Data excerpts
....

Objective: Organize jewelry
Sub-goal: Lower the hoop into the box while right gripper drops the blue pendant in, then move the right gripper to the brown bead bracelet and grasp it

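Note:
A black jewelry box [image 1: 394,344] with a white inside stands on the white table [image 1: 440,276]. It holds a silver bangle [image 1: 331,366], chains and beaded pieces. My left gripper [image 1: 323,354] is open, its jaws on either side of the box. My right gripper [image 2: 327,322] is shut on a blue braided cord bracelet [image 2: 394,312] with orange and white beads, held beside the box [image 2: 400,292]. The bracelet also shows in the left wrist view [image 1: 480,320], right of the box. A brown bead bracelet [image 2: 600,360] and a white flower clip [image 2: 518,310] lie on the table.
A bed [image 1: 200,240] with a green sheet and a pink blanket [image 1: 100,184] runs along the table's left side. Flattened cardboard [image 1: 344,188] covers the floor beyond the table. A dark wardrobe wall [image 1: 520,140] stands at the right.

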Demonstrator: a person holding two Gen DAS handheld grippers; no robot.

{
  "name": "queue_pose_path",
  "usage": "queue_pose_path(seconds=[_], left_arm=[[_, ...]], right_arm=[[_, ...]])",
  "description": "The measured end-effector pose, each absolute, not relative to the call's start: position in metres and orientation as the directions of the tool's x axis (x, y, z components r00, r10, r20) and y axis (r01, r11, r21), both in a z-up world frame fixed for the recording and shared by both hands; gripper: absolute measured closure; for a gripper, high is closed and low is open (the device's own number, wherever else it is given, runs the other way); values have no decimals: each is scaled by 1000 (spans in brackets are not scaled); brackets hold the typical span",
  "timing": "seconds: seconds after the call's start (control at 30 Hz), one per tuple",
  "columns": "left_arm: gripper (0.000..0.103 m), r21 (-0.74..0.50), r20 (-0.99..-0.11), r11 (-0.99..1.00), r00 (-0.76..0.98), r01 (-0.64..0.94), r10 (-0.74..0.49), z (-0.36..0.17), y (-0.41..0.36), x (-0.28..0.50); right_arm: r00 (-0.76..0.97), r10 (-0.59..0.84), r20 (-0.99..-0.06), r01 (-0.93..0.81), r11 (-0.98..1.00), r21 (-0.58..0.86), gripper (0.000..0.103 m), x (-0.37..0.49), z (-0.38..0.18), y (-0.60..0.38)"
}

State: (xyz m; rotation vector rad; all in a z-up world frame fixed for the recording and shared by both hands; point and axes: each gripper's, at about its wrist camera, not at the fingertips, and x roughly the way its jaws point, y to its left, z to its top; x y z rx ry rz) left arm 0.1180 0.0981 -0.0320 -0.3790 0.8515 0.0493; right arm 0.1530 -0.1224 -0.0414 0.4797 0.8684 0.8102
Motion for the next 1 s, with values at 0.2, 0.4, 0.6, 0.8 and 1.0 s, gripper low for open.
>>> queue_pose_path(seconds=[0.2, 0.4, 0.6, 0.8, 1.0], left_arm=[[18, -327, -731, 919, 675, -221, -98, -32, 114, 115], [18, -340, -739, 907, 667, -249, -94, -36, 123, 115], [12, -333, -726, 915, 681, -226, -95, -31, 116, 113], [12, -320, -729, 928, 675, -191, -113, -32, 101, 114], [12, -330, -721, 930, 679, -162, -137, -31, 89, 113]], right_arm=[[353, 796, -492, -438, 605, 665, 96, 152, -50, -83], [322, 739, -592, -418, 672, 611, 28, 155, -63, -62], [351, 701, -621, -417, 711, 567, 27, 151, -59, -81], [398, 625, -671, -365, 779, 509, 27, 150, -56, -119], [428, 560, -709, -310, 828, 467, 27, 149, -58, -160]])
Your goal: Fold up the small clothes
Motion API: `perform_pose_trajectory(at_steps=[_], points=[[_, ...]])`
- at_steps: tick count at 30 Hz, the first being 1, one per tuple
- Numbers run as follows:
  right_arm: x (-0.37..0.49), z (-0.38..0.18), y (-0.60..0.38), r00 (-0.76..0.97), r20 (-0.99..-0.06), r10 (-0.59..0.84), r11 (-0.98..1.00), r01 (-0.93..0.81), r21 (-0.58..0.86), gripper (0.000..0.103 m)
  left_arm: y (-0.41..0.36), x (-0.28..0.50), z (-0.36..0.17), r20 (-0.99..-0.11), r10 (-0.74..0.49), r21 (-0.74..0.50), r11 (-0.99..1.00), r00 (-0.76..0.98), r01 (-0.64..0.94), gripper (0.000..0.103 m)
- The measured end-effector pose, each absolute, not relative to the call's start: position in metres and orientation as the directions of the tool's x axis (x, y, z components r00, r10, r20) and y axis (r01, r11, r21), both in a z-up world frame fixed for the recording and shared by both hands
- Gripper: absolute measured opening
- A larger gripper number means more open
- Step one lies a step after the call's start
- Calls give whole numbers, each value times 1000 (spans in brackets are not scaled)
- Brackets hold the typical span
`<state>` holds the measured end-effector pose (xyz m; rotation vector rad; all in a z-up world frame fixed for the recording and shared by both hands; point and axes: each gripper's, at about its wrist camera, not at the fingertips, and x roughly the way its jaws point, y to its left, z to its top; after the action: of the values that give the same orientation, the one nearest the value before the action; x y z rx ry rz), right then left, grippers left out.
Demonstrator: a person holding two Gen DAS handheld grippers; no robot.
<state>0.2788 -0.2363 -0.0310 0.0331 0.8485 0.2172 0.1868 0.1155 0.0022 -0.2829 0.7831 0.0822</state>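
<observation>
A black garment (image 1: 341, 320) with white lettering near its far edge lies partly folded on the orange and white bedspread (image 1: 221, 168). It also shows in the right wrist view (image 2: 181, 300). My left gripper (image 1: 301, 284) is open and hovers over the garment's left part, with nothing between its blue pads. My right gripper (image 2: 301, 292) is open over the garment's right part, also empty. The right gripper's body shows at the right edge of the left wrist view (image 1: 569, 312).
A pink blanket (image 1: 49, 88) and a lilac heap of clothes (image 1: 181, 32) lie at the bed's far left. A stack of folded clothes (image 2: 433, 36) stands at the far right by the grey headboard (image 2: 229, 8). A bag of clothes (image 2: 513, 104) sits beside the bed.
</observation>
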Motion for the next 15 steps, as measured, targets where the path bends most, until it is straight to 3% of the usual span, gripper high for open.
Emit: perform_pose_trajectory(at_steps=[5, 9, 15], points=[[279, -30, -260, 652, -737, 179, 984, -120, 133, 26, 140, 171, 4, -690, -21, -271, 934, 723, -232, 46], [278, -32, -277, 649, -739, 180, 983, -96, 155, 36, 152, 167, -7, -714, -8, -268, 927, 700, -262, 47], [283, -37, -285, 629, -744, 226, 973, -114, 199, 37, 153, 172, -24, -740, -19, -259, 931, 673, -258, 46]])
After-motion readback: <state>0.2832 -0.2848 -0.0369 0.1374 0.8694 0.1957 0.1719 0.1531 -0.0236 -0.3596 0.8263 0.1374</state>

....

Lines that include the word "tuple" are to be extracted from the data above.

> [Finished exercise]:
  "timing": "seconds: seconds after the call's start (control at 30 Hz), one per tuple",
- at_steps: tick count at 30 Hz, the first being 1, one per tuple

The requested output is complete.